"

Chapter 4: The Writing Process 3: Drafting

ENL1004 COURSE LEARNING OUTCOMES

  • Write professional documents that are clear, concise, correct, and visually engaging (1).
  • Apply appropriate planning strategies to communicate purpose and message effectively (1.1).
  • Compose a variety of academic and vocation-related documents tailored to specific audiences and purposes (1.2).
  • Adapt tone, style, and language to meet the needs of a variety of audiences (1.4).
  • Incorporate visual elements to support communication objectives as required (1.5).

Now that you’ve planned out your document and gathered information that meets your audience’s needs as explained in Chapter 2 and Chapter 3, you’re just about ready to start drafting the document’s message. At this point it’s worthwhile reminding yourself that the words you start entering in your word processor on your computer will look different from those your reader will eventually read. By the end of the drafting stage examined in this chapter, your document will be partway there, but how much revising you do in the fourth stage of the writing process (see Ch. 5) depends on how effectively you’ve organized your message in the first step of this third stage.
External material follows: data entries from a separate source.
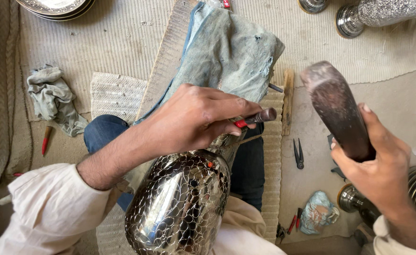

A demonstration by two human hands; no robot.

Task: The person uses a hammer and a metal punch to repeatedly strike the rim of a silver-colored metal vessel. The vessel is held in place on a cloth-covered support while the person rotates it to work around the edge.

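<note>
We see the left hand (pixel 196 118) pinching a red-banded chisel (pixel 257 117) against the shiny engraved vase (pixel 182 203), which lies at six o'clock across the lap. At three o'clock, the right hand (pixel 382 172) is wrapped tight around a dark wooden mallet (pixel 335 108), raised.

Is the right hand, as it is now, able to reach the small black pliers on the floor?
Probably not at once: the right hand is closed on a dark wooden mallet. The black pliers lie uncovered just beside it, so only the full grip hinders.
</note>
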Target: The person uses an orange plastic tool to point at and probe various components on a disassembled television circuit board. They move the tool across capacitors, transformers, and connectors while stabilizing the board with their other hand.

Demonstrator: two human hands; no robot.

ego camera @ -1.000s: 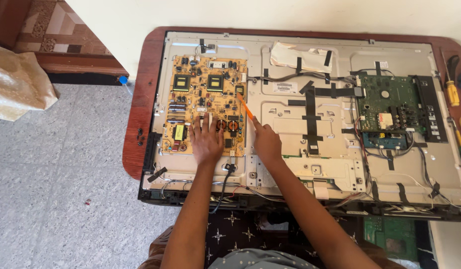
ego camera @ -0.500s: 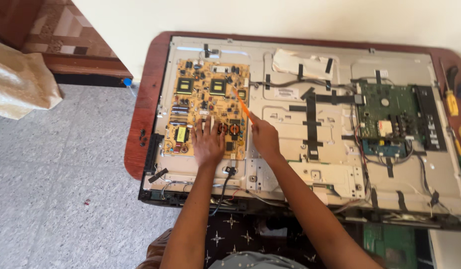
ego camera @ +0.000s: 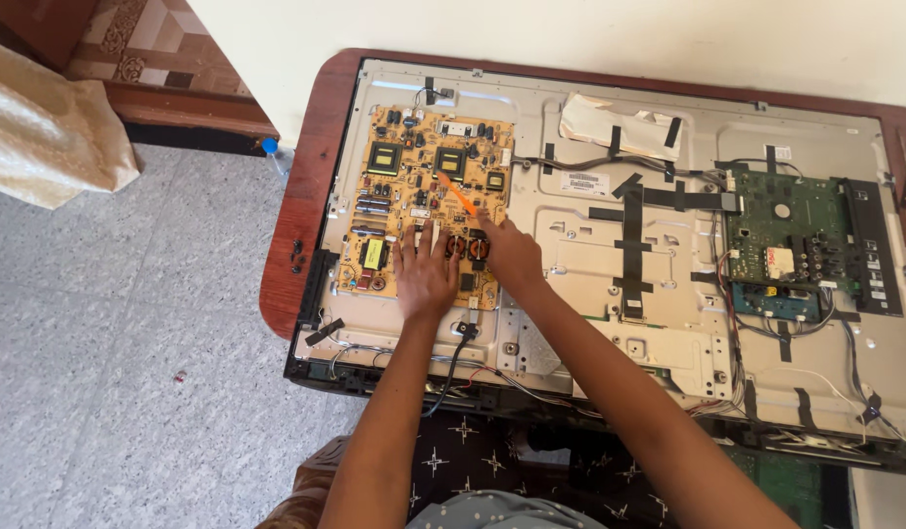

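Little is changing since half a second ago: both hands are staying on the yellow circuit board (ego camera: 426, 201), the view drifting slightly. Left hand (ego camera: 424, 277) is lying flat on the board's lower edge, fingers spread apart. Right hand (ego camera: 510, 253) is gripping an orange screwdriver (ego camera: 462, 199), fingers clamped round it, tip over the board's middle. Board is sitting at the left of an opened television back panel (ego camera: 590, 245), which is resting on a dark wooden table (ego camera: 294, 225) over speckled grey floor (ego camera: 120, 392).
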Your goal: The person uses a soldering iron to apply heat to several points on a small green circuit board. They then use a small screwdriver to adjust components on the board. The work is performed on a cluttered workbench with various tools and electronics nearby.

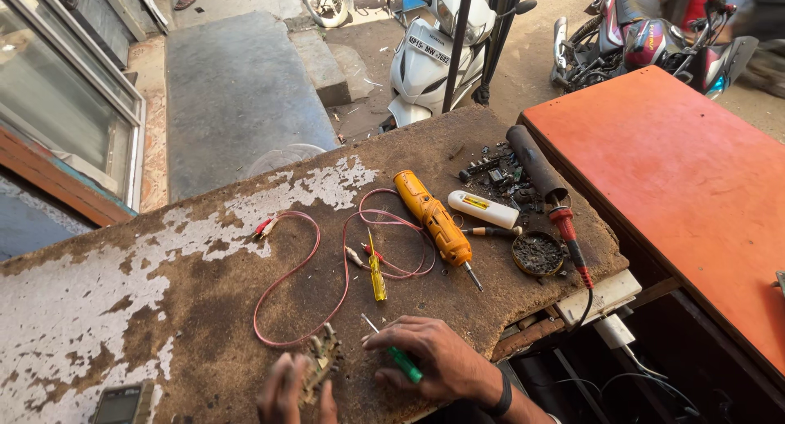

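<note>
Screwdriver (pixel 394 352), green-handled, lies gripped in the right hand (pixel 437 360), its shaft slanting up-left toward the small metal part (pixel 321 360) pinched in the left hand (pixel 293 391), just beside it, low on the worn surface (pixel 163 301).

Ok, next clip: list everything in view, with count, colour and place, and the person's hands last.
workbench: one, brown with flaking white, centre
electric screwdriver: one, orange, bench middle
small screwdriver: one, yellow handle, left of the orange tool
wire loop: one, pink-red, bench middle
white case: one, white with yellow mark, right of the orange tool
soldering iron: one, red handle, right bench edge
round tin: one, dark, holds small bits
dark roll: one, black, far right of bench
orange top: one, right
scooter: one, white, beyond bench
meter: one, grey, bottom left
left hand: holds a small circuit part
right hand: holds a green-handled screwdriver
</note>
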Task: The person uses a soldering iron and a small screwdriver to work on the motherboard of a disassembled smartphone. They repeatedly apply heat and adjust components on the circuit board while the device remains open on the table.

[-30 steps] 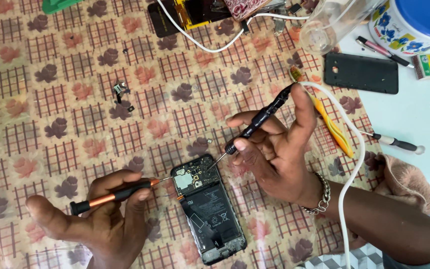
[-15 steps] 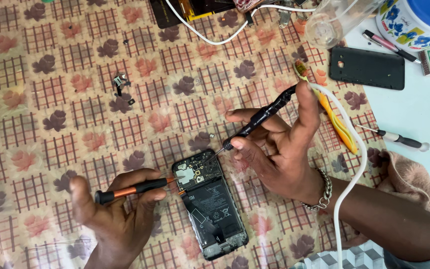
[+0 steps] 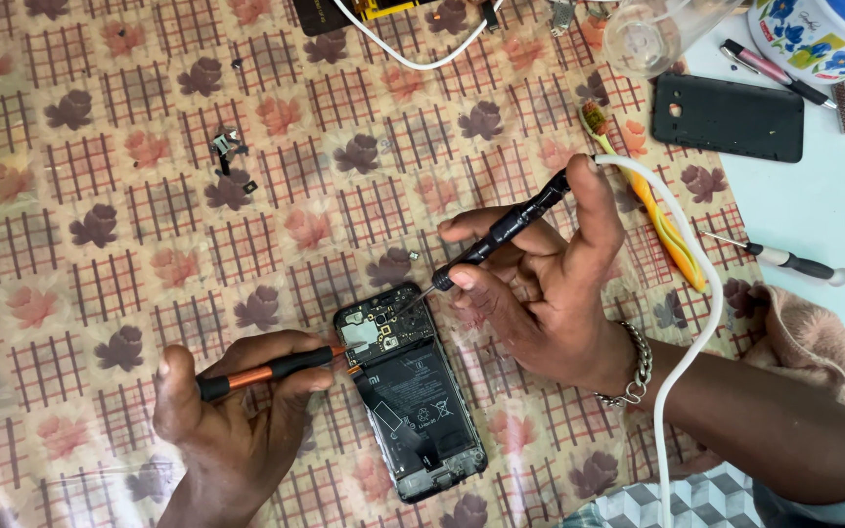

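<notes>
Patterned tablecloth (image 3: 100, 147), hands pinching tools over phone (image 3: 413, 391)

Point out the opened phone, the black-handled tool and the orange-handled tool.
opened phone (image 3: 418, 406), head view, on its black battery.
black-handled tool (image 3: 509, 227), head view, mid-handle, held in the right hand (image 3: 550, 293).
orange-handled tool (image 3: 256, 374), head view, orange shaft, held in the left hand (image 3: 232, 430).
</notes>
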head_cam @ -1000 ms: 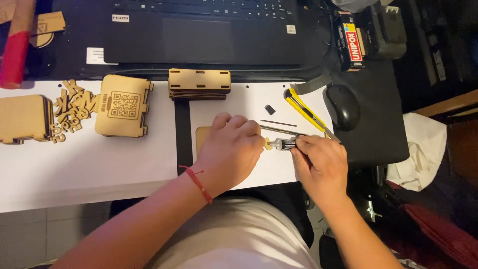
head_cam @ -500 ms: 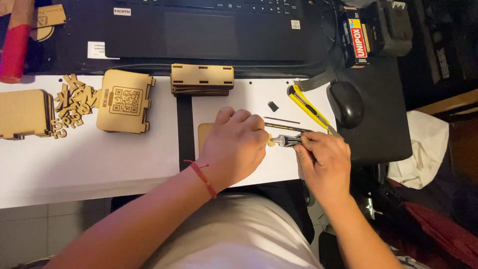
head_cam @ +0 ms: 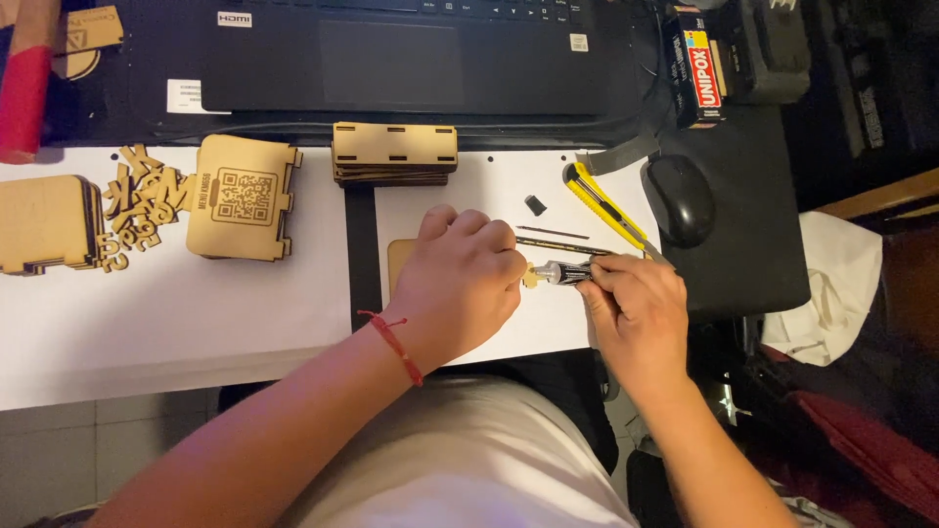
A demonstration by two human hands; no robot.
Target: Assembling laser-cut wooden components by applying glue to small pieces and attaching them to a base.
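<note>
My left hand (head_cam: 460, 284) is curled over a thin wooden panel (head_cam: 399, 262) on white paper and pinches a small wooden cut-out piece (head_cam: 530, 277) at its fingertips. My right hand (head_cam: 634, 318) grips a small dark glue tube (head_cam: 564, 273), whose tip touches that small piece. The panel is mostly hidden under my left hand. A red string bracelet (head_cam: 396, 344) sits on my left wrist.
A yellow utility knife (head_cam: 606, 207), thin dark sticks (head_cam: 553, 235) and a small black cap (head_cam: 535, 205) lie just beyond my hands. A stack of wooden panels (head_cam: 394, 153), an engraved wooden box (head_cam: 242, 198), loose wooden letters (head_cam: 137, 200), a mouse (head_cam: 677, 198) and a laptop (head_cam: 391, 59) surround them.
Both hands have stayed together over the paper. The tube's tip has closed in on the small piece held by my left fingers.
</note>
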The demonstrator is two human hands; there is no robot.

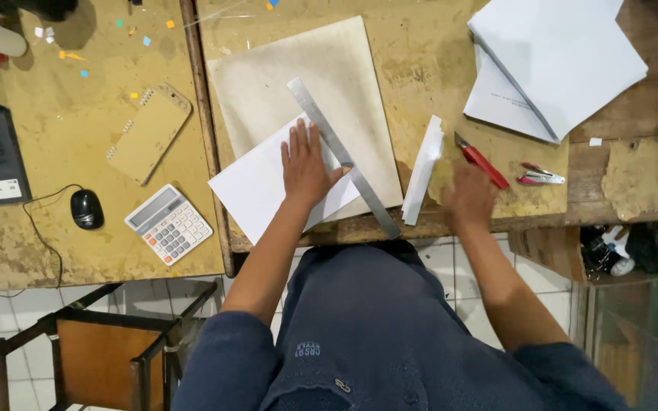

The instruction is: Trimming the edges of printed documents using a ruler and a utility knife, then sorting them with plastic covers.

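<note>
The left hand (306,164) presses flat, fingers spread, on the white paper sheet (257,190) beside the long steel ruler (342,156), mid-frame; keep that pressure steady. The blurred right hand (470,196) reaches beside the red utility knife (483,162); its grip cannot be told.

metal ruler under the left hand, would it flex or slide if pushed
The metal ruler looks thin, flat and straight, so probably stiff, with slight springiness. It lies on smooth white paper, so it could slide easily unless pressed; the left hand rests beside it, thumb touching. Being flat, it shouldn't roll.
</note>
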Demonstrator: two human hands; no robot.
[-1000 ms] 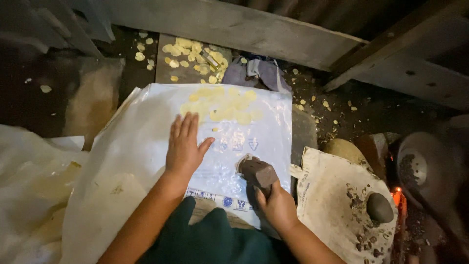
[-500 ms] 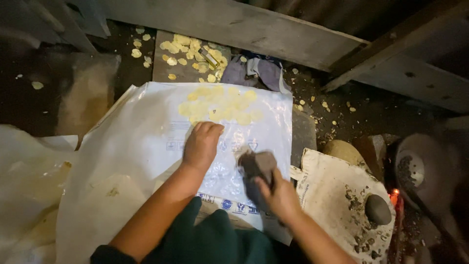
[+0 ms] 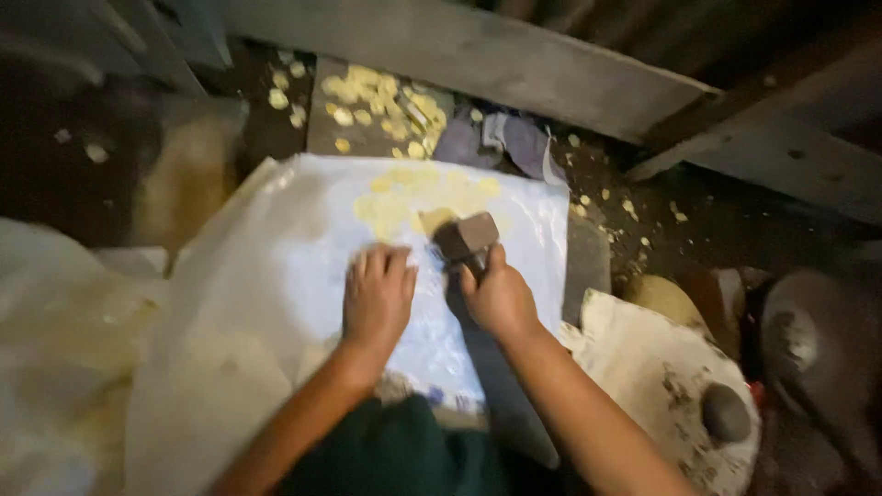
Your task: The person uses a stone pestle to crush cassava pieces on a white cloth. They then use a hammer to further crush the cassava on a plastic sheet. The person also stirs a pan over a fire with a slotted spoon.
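From the head camera we see our left hand (image 3: 377, 298) pressed flat, fingers together, on the white plastic sheet (image 3: 276, 276). Our right hand (image 3: 499, 296) grips a hammer (image 3: 467, 239), its head beside the yellow flattened pieces (image 3: 413, 197) under the sheet.

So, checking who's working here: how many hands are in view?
2: left hand flat on the white sheet; right hand gripping a hammer beside it.
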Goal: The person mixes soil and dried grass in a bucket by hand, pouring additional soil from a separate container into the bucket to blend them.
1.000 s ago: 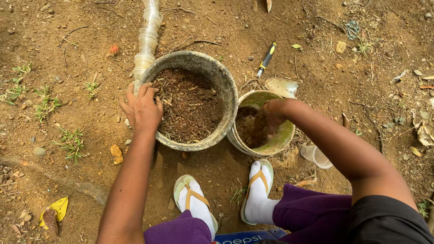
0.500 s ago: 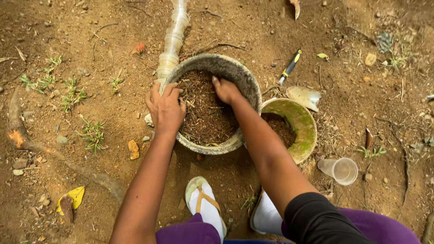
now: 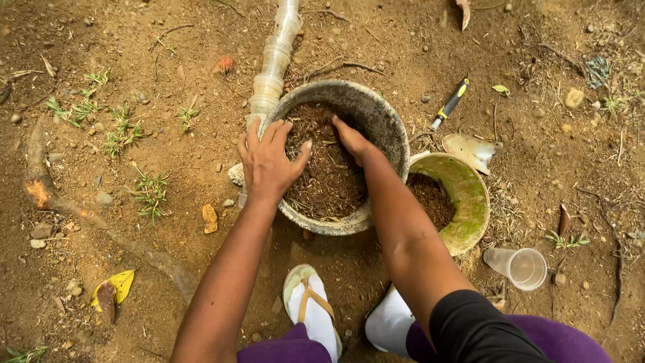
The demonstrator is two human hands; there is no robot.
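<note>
A grey, worn bucket (image 3: 383, 117) stands on the dirt ground, filled with dark fibrous soil (image 3: 329, 181). My left hand (image 3: 269, 158) rests over the bucket's left rim, fingers spread and reaching onto the soil. My right hand (image 3: 351, 141) is inside the bucket with its fingers pressed down into the soil, so whether it grips any is hidden. A smaller green-stained bucket (image 3: 467, 195) with dark soil in it sits touching the grey one on the right.
A stack of clear plastic cups (image 3: 274, 60) lies behind the bucket. A trowel (image 3: 463, 131) with a black and yellow handle lies at the right. One clear cup (image 3: 524, 267) lies near my feet in sandals (image 3: 309, 309). Weeds and stones dot the left.
My right hand left the green bucket and moved into the grey bucket, going deeper into the soil. My left hand slid from the rim onto the soil.
</note>
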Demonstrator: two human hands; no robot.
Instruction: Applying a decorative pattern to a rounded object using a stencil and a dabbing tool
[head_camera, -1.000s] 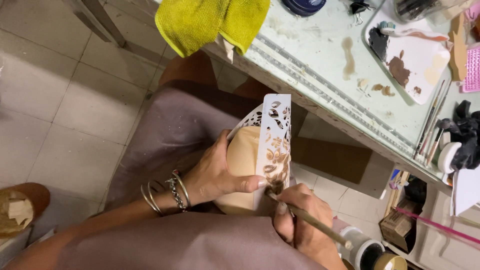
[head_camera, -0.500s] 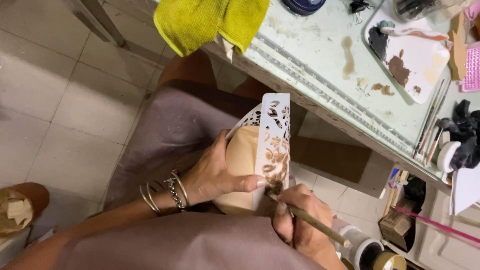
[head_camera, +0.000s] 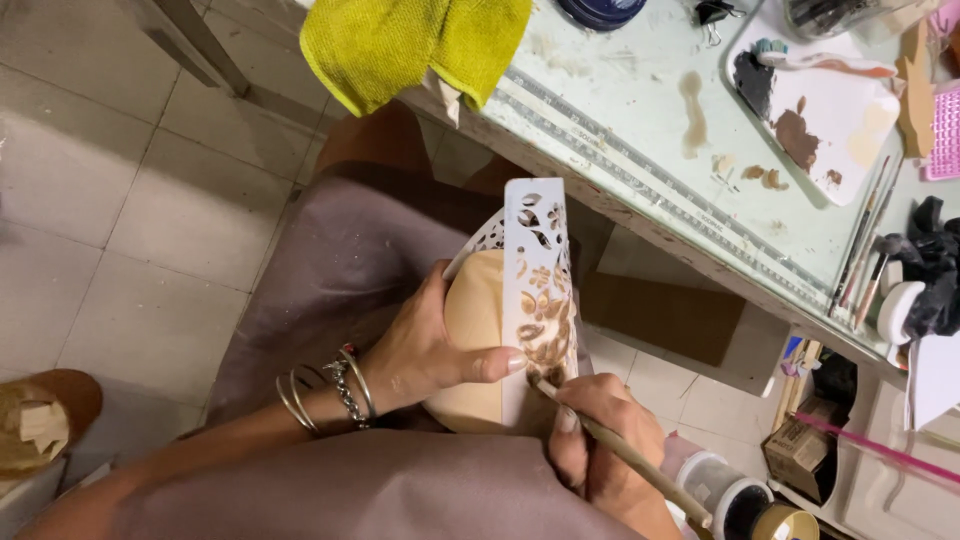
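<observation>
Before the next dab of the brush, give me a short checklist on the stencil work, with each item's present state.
1. Stencil lies flat against the tan rounded piece: ok at the lower part; its top stands clear above the piece.
2. Left hand pins the stencil, thumb across it: ok.
3. Right hand has a firm grip on the brush: ok.
4. Brush tip sits at a stencil cutout near the lower edge: ok.
5. Paint load on the tip: cannot tell.
6. Palette with brown paint lies on the table: ok.
</observation>
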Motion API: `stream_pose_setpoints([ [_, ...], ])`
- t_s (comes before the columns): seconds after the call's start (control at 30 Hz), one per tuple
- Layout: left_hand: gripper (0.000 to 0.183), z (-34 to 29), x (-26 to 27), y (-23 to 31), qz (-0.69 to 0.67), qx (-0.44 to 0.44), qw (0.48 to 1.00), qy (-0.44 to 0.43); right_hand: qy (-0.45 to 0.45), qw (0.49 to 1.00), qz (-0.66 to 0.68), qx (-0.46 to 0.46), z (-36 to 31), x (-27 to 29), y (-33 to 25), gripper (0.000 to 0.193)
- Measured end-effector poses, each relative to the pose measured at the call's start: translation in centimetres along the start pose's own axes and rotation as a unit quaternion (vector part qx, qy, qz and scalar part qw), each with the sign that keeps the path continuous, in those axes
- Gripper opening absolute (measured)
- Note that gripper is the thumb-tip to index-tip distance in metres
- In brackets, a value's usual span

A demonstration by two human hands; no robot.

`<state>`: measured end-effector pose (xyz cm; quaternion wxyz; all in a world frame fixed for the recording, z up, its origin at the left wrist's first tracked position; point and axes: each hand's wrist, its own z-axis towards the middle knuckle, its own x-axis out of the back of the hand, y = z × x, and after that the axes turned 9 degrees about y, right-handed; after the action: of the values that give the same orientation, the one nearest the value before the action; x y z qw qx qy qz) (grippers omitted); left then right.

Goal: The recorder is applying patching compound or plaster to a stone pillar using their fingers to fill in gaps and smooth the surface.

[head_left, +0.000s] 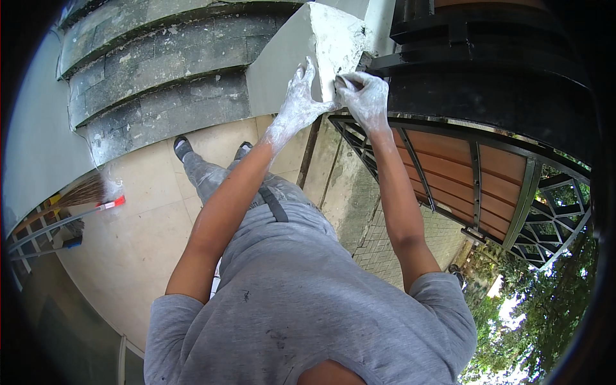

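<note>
Rising just beyond the grip is a white-coated wall end [337,42]. The white-smeared left hand [300,93] spreads wide by its edge, thumb pointing toward the right hand [367,99], whose fingers curl into a narrow pinch; whether they hold something is unclear. Both arms [224,221] stretch forward, converging. Grey steps [160,70] lie left of the grip, a brown-slatted gate [452,154] to its right.

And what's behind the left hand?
Behind the left hand, the grey wall side and white-coated wall end show around it, with pale floor tiles beyond the wrist. Whatever lies directly behind the palm is covered.
</note>
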<state>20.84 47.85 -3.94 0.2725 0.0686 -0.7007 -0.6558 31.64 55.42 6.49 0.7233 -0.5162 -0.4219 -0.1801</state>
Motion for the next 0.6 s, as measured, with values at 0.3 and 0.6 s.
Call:
stream_pose_setpoints([
  [0.3, 0.125, 0.2, 0.2, 0.2, 0.01, -0.006, 1.0, -0.003, 0.069, 0.997, 0.016, -0.044, 2.4, -0.3, 1.1, 0.024],
  [0.6, 0.124, 0.3, 0.0, -0.1, -0.001, 0.007, 1.0, -0.009, 0.072, 0.997, -0.011, 0.03, 2.4, -0.4, 1.0, 0.026],
])
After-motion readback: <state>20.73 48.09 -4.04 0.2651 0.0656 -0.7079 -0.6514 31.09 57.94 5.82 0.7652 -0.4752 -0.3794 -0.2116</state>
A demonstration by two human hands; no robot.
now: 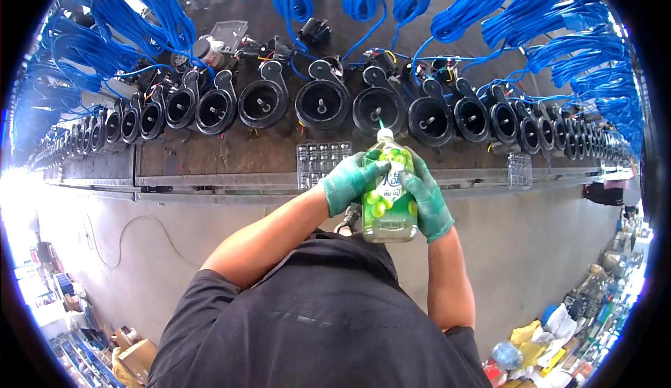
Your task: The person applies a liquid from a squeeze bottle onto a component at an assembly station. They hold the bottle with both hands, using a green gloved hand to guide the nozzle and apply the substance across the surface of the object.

Graphic design of a four-stage writing process arranged like a clock with Preparing as the first 15-minute segment, Researching as the second 15 minutes, Drafting as the third 15 minutes, and Editing as the fourth 15 minutes. The third segment is blown up to show three sub-stages: 3.1 Organizing, 3.2 Outlining, 3.3 Stylizing Sentences & Paragraphs, and 3.4 Document Designing.
Figure 4: The four-stage writing process explained throughout Chapters 2-5, with a breakdown of Stage 3 explained in this chapter.

License

Icon for the Creative Commons Attribution 4.0 International License

Communication at Work Copyright © 2019-2026 by Jordan Smith, PhD is licensed under a Creative Commons Attribution 4.0 International License, except where otherwise noted.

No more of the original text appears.